Cullmann (1952:188) is of the conviction that: “The church must be interested in everything that happens in the world, outside its bounds because, though the visible and invisible world may stand unconsciously under the Lordship of Christ, it is indeed subject to Him. The Church has to proclaim to the entire world that all stand under the same Lordship, whether they belong to the Church or not. Because the Church alone knows that “Jesus Christ rules as Lord” (Phil. 2:11), it must preach this Lordship to those who, without knowing it, are also subject to it and fulfill the function assigned to them.”
As with Noah, God comes to do something through us that seems impossible. He wants us to be involved in revealing Him to the world and be agents of change. As the church, we need to serve. John Wimber used to say that the “meat is on the street” meaning that real growth in our lives as Christians, occurs when we are serving others (not only in church). With regard to environmental stewardship, the ‘meat’ is also in the hills, rivers, valleys and mountains. There is something unique about using environmental community service to show others the beauty of the Creator (Robinson, 2006:140)
We need to be ‘Word workers’, healing the sick, giving sight to the blind (physically and spiritually), sowers of justice, compassion, mercy and announcers and bringers of the Kingdom. In this call, we also need to care for the environment, as it is a part of the Kingdom of God. Let us have our say and do what we say.
Let’s take St Francis’s admonishment (Bouma-Prediger, 2001:187): “to all who follow Jesus to preach the gospel always, and if necessary use words. The world is watching, and what we do and fail to do with respect to the earth speaks volumes.”
In his essay on “Evangelism and the care of the earth”, Joseph Sittler challenges the church to live a belief when he says:
If in piety the church says, “The earth is the Lords and the fullness thereof” (Psalm 24:1), and in fact is no different in thought and action from the general community, who will be drawn to her word and worship to “come and see” that her work or salvation has any meaning?
Witness in saying is irony and bitterness if there be no witness in doing”. (Bouma-Prediger, 2001:187)

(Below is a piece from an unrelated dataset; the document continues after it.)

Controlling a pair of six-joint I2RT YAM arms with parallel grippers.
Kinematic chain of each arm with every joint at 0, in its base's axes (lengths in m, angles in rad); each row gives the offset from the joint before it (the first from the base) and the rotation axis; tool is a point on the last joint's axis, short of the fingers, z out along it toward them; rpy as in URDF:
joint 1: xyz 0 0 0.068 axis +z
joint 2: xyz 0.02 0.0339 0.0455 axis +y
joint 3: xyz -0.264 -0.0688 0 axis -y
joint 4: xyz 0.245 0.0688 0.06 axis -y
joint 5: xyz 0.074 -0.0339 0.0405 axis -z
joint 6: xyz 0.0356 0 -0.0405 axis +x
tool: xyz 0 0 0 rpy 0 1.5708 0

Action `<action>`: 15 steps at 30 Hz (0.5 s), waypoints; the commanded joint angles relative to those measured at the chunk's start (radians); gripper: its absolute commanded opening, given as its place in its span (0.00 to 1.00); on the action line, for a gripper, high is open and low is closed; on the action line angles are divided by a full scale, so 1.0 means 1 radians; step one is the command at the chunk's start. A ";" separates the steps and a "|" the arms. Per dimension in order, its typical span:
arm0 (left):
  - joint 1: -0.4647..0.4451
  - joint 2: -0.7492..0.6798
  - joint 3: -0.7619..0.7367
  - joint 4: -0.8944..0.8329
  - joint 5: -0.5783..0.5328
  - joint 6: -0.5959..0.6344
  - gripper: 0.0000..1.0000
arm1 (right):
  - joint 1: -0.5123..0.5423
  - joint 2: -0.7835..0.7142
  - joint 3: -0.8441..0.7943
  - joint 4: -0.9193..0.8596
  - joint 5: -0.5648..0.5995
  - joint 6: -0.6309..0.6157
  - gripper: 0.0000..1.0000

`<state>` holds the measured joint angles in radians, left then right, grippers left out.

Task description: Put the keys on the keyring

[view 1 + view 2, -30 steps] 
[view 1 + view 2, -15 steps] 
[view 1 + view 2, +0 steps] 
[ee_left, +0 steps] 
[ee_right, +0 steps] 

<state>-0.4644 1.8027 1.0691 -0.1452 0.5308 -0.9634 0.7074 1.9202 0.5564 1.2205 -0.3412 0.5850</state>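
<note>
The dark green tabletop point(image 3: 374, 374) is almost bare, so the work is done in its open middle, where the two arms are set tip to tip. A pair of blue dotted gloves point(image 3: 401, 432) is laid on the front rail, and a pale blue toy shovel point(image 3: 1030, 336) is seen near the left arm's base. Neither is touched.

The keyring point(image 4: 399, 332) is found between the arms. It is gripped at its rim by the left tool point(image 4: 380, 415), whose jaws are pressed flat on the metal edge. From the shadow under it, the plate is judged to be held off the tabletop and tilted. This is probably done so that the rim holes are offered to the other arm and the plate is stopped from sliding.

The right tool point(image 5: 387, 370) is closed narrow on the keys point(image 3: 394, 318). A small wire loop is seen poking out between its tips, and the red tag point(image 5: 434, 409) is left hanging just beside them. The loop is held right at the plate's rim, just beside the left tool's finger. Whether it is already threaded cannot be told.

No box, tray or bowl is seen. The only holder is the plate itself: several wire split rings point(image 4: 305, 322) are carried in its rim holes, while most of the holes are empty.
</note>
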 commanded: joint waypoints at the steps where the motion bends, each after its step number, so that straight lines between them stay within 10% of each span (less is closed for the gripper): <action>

The Kingdom of God is a reality and it is where we are living now. The magnanimous wonder of His creation is awesome – light, water, sky and the earth with its vegetation and living creatures.
The most significant and challenging of all is that God has endowed Man with the ability to be faithful stewards of His creation.
God has given us the mission and the call to be instrumental in showing the world their Creator, by caring for His creation – ALL OF IT!